__Directions for this task__
When the line containing "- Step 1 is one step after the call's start" appears in the data below, begin copying there and stop only after the line containing "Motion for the".

Source data
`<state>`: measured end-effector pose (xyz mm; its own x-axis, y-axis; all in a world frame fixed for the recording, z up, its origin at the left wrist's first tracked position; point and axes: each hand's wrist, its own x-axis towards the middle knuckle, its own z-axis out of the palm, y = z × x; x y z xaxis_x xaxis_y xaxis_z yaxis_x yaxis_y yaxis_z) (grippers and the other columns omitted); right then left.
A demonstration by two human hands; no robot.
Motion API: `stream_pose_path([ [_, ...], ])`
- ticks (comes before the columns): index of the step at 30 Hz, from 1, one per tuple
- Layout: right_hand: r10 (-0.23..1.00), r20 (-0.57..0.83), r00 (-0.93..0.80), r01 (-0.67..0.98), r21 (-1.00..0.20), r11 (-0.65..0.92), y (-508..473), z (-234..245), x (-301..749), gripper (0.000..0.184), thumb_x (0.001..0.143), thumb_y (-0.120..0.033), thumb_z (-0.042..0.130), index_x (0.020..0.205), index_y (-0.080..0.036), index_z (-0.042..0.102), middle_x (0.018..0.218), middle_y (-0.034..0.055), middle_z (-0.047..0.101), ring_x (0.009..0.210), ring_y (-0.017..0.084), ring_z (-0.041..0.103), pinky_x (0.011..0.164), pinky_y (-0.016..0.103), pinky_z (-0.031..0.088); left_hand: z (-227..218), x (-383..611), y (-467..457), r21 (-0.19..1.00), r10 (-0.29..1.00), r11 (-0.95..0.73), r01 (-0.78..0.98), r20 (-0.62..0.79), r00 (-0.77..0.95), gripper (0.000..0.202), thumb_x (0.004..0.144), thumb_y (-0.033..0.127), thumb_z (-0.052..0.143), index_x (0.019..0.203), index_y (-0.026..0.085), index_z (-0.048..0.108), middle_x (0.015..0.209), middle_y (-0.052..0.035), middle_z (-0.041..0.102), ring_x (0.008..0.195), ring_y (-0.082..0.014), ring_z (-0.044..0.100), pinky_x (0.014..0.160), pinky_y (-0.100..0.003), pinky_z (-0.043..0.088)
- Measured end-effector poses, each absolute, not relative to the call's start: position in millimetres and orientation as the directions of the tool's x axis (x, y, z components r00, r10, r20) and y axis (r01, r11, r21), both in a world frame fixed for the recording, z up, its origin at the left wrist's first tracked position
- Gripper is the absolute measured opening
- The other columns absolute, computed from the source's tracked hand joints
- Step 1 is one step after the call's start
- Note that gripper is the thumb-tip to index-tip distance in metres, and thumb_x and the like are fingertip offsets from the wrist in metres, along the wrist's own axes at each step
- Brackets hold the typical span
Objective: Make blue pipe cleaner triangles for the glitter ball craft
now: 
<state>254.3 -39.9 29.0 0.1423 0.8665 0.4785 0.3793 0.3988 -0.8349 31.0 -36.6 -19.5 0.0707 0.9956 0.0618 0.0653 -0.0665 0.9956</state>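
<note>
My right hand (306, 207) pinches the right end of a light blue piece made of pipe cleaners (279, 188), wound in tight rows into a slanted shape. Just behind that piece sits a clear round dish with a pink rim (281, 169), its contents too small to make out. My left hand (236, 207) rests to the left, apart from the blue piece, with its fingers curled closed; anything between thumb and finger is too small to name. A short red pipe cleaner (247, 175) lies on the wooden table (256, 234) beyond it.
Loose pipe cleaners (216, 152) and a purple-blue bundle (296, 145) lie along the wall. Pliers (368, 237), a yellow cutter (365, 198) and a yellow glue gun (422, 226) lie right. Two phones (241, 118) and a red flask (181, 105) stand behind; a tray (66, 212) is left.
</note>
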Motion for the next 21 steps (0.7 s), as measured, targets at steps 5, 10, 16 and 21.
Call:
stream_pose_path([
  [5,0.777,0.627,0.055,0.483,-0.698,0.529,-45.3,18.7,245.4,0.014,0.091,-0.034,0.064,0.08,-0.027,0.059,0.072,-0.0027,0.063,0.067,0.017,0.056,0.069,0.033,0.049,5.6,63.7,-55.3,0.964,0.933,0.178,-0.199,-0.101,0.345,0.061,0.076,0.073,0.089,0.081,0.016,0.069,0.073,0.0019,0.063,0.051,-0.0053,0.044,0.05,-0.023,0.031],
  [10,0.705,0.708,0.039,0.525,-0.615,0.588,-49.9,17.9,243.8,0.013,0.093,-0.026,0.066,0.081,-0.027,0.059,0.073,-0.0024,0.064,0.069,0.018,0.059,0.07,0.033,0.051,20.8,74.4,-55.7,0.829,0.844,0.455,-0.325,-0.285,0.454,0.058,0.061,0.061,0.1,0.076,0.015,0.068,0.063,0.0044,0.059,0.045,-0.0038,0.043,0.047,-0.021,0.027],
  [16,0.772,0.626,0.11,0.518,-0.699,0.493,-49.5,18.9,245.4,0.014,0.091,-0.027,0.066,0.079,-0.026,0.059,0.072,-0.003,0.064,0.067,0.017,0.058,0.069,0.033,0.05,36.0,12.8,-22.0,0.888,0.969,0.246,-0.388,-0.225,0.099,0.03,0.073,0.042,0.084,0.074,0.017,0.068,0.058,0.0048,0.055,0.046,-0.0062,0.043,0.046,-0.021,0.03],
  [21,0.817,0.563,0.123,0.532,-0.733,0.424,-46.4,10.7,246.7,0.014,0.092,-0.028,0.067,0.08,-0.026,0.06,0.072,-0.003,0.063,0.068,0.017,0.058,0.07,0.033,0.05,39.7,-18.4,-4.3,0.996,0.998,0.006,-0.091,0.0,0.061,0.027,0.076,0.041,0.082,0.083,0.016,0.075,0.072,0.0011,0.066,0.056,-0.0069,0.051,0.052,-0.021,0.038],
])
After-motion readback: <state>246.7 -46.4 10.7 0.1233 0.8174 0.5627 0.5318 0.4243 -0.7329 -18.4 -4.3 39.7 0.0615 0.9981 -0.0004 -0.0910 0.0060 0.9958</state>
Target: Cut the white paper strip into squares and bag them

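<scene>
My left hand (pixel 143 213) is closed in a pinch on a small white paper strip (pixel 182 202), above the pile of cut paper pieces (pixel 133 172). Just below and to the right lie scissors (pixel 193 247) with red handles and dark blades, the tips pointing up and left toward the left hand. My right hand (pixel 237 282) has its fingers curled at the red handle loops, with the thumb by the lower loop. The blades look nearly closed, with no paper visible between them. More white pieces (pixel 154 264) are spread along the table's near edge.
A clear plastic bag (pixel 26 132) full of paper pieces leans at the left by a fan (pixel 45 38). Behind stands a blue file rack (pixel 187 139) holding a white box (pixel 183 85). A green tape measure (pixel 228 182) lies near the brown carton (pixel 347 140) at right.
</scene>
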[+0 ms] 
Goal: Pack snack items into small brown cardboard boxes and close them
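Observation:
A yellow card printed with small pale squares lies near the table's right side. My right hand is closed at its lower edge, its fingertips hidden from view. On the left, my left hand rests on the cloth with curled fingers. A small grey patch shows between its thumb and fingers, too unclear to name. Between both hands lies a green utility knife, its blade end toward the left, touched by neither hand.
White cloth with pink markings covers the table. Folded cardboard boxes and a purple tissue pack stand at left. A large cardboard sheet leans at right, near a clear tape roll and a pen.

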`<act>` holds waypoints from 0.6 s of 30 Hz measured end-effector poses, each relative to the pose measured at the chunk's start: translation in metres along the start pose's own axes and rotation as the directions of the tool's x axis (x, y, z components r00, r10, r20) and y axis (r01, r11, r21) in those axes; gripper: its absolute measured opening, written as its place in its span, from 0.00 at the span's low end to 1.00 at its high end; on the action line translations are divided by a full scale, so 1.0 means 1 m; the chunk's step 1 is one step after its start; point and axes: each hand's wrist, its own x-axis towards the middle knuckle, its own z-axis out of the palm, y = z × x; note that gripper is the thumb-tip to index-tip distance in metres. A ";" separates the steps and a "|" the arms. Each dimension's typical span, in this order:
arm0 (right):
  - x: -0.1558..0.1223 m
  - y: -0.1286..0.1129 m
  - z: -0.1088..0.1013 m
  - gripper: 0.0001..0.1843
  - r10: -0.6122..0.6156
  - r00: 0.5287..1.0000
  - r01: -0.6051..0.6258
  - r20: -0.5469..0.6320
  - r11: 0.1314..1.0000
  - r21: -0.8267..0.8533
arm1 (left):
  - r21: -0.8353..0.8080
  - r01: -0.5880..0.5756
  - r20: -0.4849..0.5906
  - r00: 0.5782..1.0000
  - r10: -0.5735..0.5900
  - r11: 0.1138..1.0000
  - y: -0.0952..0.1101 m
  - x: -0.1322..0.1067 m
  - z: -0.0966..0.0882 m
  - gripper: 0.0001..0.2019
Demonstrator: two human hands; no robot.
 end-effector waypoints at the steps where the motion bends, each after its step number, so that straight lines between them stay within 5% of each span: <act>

__Output for this exercise__
- Step 1 is one step after the call's start
- Note that gripper is the thumb-tip to index-tip distance in metres, and thumb_x and the like are fingertip offsets from the wrist in metres, along the wrist's own axes at each step
- Brackets hold the typical span
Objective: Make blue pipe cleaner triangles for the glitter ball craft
now: 
<state>254.3 -39.9 29.0 0.1423 0.8665 0.4785 0.3793 0.3988 -0.8349 31.0 -36.6 -19.5 0.0707 0.9956 0.0618 0.0653 -0.0665 0.9956</state>
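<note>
My right hand (306, 207) pinches the right end of a light blue piece made of pipe cleaners (279, 188), wound in tight rows into a slanted shape. Just behind that piece sits a clear round dish with a pink rim (281, 169), its contents too small to make out. My left hand (236, 207) rests to the left, apart from the blue piece, with its fingers curled closed; anything between thumb and finger is too small to name. A short red pipe cleaner (247, 175) lies on the wooden table (256, 234) beyond it.
Loose pipe cleaners (216, 152) and a purple-blue bundle (296, 145) lie along the wall. Pliers (368, 237), a yellow cutter (365, 198) and a yellow glue gun (422, 226) lie right. Two phones (241, 118) and a red flask (181, 105) stand behind; a tray (66, 212) is left.
</note>
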Motion for the next 21 steps (0.7 s), as measured, targets at steps 5, 10, 16 and 21.

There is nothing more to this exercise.